*Work request*:
Please copy the leading lines of the entries below exactly, concluding with the line in which "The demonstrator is" occurs.

*Dataset excerpts*:
_____
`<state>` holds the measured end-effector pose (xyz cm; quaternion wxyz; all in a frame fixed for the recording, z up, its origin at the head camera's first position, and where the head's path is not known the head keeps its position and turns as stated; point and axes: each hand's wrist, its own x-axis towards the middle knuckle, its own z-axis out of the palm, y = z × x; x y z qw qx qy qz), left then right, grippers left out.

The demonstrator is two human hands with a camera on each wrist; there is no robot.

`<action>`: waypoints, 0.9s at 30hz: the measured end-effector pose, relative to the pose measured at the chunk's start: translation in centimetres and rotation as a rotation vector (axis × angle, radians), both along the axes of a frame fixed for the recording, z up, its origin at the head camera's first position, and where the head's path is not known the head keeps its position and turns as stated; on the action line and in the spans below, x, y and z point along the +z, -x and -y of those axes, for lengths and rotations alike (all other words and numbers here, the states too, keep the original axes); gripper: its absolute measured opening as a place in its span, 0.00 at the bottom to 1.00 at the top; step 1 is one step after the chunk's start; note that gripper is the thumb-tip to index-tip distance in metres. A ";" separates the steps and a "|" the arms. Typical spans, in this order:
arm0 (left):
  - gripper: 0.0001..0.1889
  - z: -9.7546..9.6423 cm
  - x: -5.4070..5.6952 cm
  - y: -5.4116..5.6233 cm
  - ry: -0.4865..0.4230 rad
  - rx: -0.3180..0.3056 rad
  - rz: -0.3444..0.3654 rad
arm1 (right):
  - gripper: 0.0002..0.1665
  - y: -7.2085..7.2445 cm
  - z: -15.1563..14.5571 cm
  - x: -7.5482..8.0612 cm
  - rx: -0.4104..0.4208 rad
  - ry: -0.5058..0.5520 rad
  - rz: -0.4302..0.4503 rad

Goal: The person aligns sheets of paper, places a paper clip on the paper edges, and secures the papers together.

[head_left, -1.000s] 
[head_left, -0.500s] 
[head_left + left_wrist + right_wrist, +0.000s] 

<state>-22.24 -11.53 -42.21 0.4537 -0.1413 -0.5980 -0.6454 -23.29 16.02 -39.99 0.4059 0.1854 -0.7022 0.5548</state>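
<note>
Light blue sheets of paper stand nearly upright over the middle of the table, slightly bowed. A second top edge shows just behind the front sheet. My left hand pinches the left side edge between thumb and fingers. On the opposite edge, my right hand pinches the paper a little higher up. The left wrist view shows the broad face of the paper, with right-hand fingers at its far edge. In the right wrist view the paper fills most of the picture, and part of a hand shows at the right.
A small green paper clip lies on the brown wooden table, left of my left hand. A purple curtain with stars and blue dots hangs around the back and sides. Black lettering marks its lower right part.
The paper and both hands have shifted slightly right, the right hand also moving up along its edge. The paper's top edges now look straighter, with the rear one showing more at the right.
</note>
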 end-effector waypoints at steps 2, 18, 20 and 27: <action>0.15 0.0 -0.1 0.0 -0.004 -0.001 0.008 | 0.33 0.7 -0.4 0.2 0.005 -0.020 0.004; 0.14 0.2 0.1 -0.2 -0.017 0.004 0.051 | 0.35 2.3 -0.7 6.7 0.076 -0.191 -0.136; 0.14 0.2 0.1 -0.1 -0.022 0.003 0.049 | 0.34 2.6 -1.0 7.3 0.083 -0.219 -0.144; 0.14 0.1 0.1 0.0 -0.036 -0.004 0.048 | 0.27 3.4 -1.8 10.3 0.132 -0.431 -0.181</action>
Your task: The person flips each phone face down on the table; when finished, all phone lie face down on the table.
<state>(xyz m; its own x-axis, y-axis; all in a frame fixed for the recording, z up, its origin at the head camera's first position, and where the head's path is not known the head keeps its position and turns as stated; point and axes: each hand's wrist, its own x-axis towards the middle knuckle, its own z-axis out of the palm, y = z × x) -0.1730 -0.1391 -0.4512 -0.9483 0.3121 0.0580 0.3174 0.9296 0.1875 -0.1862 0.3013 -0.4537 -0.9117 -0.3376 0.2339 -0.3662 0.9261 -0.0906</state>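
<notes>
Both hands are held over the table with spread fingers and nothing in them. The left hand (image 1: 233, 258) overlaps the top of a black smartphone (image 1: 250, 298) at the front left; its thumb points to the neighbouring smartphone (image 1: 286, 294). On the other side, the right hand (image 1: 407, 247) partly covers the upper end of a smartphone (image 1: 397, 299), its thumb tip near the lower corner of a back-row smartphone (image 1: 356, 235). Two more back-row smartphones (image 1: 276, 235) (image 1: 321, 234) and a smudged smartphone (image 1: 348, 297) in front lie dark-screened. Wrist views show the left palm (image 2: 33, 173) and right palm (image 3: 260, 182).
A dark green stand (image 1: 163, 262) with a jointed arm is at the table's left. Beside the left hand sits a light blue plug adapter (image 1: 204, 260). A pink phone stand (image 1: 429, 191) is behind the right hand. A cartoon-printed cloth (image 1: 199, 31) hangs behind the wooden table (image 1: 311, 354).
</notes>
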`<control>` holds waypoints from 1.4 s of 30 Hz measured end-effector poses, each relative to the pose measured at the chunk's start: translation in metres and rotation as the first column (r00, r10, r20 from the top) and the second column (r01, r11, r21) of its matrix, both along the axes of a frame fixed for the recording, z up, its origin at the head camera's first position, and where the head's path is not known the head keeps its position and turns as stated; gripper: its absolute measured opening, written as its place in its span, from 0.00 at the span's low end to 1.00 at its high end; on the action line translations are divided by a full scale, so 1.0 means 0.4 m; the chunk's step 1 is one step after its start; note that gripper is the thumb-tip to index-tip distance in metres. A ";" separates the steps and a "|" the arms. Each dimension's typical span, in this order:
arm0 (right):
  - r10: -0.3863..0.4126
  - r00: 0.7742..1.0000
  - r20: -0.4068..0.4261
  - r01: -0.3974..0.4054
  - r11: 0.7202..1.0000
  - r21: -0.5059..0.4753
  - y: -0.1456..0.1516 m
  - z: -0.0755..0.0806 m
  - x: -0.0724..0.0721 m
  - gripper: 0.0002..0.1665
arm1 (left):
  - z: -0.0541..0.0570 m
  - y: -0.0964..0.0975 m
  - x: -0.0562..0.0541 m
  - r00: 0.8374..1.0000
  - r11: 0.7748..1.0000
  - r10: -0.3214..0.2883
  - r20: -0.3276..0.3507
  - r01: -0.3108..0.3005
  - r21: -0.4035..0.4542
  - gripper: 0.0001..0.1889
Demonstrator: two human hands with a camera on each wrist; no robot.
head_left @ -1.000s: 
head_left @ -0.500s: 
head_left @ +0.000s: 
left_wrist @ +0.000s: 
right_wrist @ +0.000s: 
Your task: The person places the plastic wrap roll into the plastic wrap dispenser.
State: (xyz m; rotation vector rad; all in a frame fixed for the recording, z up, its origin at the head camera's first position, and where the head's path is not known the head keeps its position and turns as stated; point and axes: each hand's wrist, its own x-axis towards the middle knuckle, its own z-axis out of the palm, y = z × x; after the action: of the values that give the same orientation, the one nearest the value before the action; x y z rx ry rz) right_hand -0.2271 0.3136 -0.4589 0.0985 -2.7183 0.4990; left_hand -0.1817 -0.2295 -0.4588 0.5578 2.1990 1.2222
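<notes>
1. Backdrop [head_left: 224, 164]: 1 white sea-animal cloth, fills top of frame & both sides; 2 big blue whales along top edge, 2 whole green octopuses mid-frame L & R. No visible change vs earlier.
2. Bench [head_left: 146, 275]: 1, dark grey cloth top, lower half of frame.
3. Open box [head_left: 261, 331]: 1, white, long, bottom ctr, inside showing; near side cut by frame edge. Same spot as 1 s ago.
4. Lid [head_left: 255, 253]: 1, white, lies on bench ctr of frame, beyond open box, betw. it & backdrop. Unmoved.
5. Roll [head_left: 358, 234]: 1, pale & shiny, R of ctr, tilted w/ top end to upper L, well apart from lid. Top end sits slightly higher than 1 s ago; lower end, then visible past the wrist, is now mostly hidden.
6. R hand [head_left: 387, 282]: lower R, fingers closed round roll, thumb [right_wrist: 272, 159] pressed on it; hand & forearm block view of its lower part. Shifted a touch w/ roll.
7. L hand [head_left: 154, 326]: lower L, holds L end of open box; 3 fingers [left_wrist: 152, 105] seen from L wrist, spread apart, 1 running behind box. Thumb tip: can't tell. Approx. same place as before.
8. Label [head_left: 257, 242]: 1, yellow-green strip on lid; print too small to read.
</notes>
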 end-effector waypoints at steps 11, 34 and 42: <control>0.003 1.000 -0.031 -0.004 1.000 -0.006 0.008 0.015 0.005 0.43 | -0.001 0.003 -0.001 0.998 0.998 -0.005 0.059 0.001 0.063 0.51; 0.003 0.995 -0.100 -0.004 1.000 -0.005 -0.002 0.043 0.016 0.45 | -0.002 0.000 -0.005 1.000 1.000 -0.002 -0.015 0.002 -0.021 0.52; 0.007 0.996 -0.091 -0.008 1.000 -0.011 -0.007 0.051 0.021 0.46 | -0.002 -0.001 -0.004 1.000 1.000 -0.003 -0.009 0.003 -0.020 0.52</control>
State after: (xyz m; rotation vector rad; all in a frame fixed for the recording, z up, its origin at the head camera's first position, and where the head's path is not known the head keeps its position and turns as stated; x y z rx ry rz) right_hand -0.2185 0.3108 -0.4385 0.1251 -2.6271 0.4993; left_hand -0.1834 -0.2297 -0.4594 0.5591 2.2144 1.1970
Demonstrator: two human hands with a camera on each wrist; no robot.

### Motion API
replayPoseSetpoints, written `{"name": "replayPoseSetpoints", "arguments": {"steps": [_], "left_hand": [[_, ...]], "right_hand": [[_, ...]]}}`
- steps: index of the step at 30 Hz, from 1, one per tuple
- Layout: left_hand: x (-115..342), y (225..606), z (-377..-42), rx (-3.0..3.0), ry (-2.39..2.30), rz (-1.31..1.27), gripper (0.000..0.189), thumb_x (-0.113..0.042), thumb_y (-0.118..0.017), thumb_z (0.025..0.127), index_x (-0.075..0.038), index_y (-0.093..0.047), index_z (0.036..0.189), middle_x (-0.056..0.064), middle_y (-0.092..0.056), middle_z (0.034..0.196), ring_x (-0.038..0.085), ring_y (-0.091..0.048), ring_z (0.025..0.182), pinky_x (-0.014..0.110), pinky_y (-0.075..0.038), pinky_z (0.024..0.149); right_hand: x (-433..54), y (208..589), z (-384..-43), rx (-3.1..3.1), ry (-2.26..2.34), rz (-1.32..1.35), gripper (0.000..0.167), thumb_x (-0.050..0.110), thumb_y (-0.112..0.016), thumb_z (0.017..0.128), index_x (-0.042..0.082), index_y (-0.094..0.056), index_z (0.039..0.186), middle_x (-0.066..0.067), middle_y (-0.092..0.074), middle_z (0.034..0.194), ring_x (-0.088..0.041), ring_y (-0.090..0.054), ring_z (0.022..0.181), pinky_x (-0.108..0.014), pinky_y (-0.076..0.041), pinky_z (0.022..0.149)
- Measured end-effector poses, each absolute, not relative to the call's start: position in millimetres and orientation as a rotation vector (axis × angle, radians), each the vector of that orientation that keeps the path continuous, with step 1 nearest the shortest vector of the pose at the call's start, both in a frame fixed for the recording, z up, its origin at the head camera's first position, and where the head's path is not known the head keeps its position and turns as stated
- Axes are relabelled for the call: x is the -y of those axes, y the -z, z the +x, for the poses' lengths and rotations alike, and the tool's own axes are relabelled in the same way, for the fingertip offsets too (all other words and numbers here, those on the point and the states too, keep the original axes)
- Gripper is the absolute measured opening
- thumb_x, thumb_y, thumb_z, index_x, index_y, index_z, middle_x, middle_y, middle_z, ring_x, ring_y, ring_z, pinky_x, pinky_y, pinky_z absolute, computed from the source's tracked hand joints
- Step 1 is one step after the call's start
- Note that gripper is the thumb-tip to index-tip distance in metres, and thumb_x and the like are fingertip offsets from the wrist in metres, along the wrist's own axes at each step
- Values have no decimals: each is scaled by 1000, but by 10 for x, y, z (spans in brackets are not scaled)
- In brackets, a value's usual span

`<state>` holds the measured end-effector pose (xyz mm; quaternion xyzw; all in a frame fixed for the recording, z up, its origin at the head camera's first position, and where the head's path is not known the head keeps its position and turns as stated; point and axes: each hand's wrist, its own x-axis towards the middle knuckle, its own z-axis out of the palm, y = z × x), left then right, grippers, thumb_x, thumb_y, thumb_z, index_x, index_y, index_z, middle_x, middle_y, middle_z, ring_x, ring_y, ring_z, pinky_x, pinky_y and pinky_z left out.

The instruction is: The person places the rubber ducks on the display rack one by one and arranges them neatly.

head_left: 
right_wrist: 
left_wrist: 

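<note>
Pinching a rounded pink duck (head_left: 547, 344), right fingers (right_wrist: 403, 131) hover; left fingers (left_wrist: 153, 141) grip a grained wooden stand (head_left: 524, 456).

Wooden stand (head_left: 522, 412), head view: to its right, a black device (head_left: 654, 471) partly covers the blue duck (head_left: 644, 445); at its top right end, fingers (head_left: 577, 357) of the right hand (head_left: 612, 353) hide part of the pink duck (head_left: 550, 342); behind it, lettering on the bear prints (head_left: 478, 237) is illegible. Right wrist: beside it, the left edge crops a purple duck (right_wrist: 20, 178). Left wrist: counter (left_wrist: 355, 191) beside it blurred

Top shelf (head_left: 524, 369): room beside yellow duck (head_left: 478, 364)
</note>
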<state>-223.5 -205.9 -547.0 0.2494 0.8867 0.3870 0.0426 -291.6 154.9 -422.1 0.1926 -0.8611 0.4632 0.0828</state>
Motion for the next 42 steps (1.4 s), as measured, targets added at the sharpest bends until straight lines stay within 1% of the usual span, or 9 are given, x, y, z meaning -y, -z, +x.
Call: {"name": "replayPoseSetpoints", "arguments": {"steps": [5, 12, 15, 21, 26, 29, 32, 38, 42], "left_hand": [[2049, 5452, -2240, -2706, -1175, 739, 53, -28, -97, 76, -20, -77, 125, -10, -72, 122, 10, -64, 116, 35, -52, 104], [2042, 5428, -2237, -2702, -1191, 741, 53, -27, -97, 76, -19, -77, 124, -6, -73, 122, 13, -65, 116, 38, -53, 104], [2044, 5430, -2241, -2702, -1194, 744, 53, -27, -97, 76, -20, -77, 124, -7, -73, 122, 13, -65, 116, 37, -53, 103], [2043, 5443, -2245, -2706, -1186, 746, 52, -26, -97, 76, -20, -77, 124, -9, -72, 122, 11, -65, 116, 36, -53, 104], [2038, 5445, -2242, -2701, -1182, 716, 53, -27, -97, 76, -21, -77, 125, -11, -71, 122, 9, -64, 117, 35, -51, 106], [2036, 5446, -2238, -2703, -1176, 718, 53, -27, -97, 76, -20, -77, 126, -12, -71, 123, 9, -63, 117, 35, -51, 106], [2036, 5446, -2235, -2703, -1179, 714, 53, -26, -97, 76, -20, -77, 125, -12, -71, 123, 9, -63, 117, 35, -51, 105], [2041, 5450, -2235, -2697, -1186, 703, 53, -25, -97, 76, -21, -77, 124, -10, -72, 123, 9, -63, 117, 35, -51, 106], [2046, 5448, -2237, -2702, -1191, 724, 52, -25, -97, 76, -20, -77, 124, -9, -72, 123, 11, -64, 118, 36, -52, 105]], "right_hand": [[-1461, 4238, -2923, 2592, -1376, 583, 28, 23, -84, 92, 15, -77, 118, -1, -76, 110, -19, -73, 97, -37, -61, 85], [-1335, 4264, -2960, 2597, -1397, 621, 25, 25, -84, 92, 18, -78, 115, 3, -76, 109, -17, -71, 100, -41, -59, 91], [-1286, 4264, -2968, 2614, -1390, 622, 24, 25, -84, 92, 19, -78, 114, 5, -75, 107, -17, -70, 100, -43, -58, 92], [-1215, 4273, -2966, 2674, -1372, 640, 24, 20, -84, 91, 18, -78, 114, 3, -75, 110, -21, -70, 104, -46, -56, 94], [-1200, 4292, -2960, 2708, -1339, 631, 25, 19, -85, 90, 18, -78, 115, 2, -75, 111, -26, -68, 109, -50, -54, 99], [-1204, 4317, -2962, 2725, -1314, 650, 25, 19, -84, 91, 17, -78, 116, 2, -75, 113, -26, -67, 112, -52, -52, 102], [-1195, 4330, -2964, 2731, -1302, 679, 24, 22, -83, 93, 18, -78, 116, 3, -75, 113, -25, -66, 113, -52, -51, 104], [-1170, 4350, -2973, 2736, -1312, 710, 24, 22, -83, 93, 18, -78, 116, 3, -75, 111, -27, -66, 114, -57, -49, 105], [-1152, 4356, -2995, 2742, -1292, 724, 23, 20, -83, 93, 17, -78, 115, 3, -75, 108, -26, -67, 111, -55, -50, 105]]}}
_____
*Exercise response*:
`<state>` holds the measured end-effector pose (xyz cm; quaternion wxyz; all in a frame fixed for the recording, z up, its origin at the head camera's first position, and where the head's path is not known the head keeps its position and turns as stated; point and axes: each hand's wrist, its own x-axis towards the middle knuckle, its own z-axis out of the palm, y = z × x; x y z qw qx qy qz), left then right, grippers left out.

The demonstrator is two human hands with a camera on each wrist; there is no robot.

The exercise is now done.